### [EXERCISE INSTRUCTIONS]
Every line from the one with "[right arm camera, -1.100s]" to the one with "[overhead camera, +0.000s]", including those two, is to be copied exactly; all other lines of the entries below are left out.

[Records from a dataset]
=== Section Start ===

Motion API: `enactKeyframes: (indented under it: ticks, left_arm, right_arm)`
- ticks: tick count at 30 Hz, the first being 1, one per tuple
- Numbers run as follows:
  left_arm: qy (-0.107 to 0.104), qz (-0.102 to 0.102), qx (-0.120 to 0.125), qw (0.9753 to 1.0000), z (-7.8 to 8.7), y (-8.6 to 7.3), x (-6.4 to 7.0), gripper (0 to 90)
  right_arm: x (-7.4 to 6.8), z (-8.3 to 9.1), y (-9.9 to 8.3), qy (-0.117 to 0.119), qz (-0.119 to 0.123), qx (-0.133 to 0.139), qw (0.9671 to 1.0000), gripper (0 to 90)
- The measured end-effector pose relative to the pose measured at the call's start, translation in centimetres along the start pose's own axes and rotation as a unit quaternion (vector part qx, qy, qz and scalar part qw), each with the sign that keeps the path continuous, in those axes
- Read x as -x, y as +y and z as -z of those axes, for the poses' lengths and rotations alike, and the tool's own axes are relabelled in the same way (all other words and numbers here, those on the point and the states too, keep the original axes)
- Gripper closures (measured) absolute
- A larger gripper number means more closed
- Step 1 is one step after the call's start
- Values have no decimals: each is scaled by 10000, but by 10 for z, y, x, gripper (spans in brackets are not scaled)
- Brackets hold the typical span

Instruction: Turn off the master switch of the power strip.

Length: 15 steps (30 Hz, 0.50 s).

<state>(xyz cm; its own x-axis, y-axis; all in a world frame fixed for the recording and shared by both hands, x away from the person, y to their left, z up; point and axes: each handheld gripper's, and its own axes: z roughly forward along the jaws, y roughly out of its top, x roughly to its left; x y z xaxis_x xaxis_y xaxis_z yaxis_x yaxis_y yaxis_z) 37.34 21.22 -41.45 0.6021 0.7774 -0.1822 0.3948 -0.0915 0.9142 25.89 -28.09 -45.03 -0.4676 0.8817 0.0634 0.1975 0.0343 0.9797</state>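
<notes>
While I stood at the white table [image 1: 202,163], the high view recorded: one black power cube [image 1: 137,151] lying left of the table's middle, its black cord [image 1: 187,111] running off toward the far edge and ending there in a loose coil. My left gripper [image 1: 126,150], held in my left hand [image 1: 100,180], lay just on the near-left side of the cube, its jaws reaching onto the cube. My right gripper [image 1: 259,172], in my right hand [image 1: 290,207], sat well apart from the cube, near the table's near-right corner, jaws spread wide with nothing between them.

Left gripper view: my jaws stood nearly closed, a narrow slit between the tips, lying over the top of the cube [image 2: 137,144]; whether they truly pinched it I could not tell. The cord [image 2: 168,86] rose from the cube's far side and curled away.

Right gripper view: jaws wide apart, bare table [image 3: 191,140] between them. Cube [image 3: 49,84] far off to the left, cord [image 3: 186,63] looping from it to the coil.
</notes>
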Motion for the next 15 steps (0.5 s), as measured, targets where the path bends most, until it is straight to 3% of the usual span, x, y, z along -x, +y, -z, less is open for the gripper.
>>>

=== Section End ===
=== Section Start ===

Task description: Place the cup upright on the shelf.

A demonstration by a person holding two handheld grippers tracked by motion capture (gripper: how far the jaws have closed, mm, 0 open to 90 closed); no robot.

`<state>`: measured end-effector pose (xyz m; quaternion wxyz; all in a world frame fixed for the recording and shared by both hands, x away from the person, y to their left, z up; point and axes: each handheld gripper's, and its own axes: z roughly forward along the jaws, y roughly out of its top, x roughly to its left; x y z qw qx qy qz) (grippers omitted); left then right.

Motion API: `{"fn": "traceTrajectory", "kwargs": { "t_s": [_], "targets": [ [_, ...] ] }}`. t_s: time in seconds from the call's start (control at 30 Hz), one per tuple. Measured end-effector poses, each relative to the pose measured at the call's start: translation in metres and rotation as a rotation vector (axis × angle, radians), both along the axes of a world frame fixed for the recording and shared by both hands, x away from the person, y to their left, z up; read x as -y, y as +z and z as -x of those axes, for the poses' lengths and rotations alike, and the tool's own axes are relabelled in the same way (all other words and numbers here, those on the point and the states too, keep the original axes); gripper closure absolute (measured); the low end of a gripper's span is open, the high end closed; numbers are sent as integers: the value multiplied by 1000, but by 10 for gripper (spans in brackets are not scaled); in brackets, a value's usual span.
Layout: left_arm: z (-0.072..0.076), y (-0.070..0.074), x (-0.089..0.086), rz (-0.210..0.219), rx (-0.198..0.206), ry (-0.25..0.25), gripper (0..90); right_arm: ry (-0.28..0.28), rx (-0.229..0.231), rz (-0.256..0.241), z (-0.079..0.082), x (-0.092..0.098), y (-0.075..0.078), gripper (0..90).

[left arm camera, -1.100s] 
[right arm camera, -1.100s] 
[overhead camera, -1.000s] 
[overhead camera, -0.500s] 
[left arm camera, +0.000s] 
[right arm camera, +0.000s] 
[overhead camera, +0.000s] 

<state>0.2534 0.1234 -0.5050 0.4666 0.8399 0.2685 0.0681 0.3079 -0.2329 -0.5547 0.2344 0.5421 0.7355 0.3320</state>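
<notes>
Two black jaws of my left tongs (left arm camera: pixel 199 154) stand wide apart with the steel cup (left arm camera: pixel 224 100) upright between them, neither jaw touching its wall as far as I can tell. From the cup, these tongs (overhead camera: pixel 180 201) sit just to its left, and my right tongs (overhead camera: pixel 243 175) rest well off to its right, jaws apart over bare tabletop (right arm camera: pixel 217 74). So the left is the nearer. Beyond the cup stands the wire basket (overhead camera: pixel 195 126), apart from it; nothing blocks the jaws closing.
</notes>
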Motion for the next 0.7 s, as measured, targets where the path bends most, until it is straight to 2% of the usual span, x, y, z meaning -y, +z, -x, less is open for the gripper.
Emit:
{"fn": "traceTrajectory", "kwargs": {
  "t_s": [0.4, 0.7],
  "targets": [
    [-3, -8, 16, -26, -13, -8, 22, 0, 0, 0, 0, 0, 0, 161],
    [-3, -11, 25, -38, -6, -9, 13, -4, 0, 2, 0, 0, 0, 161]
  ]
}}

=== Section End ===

### [RESPONSE TO THIS TASK]
[right arm camera, -1.100s] 
[overhead camera, -1.000s] 
[overhead camera, -0.500s] 
[left arm camera, +0.000s] 
[right arm camera, +0.000s] 
[overhead camera, +0.000s] 

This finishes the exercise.